Op training naar België
Trainen voor het WK is een uitdaging op zich. “We oefenen twee keer per week op het kanaal in Tilburg, maar dat is stilstaand water. Dus voor échte rafttraining moeten we naar België of Duitsland. Minstens één of twee keer per maand.”
Vroeger kon dat gewoon in Zoetermeer, maar de baan daar is failliet gegaan. “Sindsdien moeten we alles zelf regelen. Gelukkig kunnen we af en toe wedstrijden varen in Italië of Oostenrijk, en dat zien we dan ook meteen als training.”
Geen steun van TeamNL
De sport is in Nederland nauwelijks populair. Sinds corona is het aantal actieve teams gedaald naar vier. “We zijn nu veruit het actiefste team van Nederland.” Sponsoring is er amper: “Soms helpt een werkgever mee of een vriend met een bedrijf, maar het meeste betalen we zelf.”
En dat is geen kattenpis. “Argentinië is ver, de vluchten zijn duur en we moeten daar ook nog verblijven. We doen het echt uit passie. Geen geld, maar wel heel veel liefde voor de sport.”

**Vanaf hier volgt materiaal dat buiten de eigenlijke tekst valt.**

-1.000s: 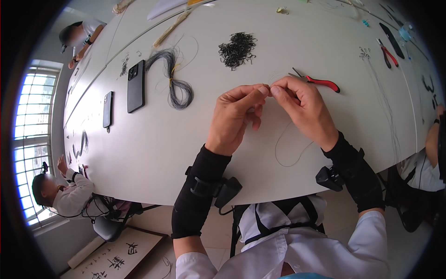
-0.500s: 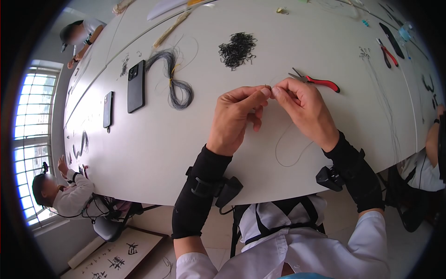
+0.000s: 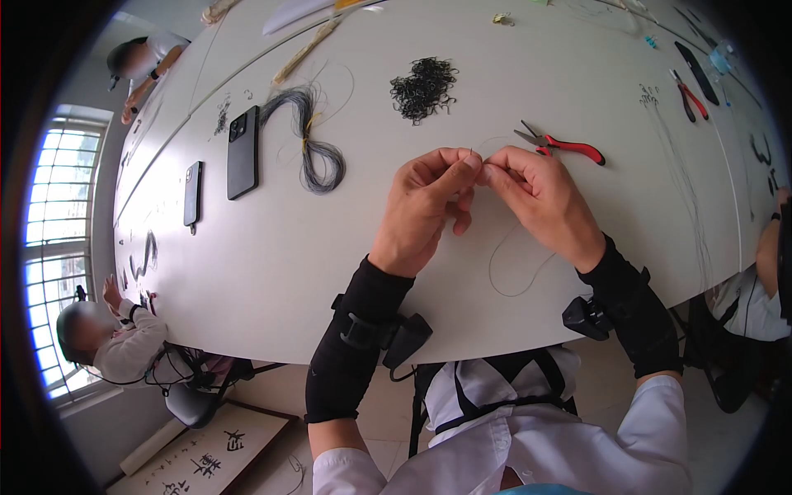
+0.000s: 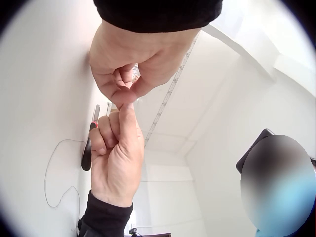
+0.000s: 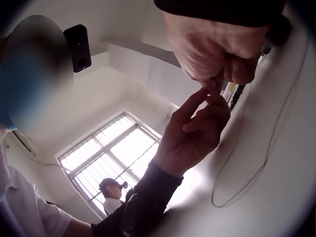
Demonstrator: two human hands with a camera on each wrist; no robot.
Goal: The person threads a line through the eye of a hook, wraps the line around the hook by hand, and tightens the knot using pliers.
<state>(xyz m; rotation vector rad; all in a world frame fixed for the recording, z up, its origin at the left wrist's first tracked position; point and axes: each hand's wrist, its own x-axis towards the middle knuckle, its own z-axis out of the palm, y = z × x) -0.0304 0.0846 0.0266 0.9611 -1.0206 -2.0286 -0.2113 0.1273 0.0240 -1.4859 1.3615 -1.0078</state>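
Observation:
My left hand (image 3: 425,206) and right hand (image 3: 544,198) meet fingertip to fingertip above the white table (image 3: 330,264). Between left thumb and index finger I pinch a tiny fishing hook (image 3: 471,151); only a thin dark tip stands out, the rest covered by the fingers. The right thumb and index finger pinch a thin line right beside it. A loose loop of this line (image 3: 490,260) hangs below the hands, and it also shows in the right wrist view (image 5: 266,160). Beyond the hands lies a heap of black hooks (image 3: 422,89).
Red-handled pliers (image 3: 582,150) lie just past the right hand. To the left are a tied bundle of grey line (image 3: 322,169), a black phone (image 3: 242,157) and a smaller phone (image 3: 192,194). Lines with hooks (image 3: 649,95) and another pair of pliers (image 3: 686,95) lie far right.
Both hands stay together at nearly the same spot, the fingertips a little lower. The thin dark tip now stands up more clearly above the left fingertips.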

Warm onthaal in de raftwereld
Toch is het dat allemaal waard. “Het is zo’n sportieve wereld. Iedereen gunt elkaar de overwinning. Zelfs concurrenten moedigen je aan of geven je tips. Dat maakt het zo mooi.”
Het WK is in november, in de buurt van het Argentijnse plaatsje Neuquén. De kans is groot dat ze moeten strijden op de Aluminé rivier. “We weten al dat het een rivier wordt met flink wat volume. Power dus. Daar houden we wel van.”
Brabanders op de wereldkaart
Het team kijkt uit naar wat komen gaat. “Vooral het mixteam (vrouwen en mannen) is onze kracht. Dat hebben we altijd al gedaan, terwijl andere landen daar pas net mee beginnen. We hopen Nederland goed op de kaart te zetten.”
De motivatie blijft onverminderd groot. “Het reizen, de sfeer, de natuur. Je komt op plekken waar je anders nooit zou komen. En als je dan in je Tilburgse teamshirt aan de start van een WK ligt, dan weet je weer waar je het voor doet.”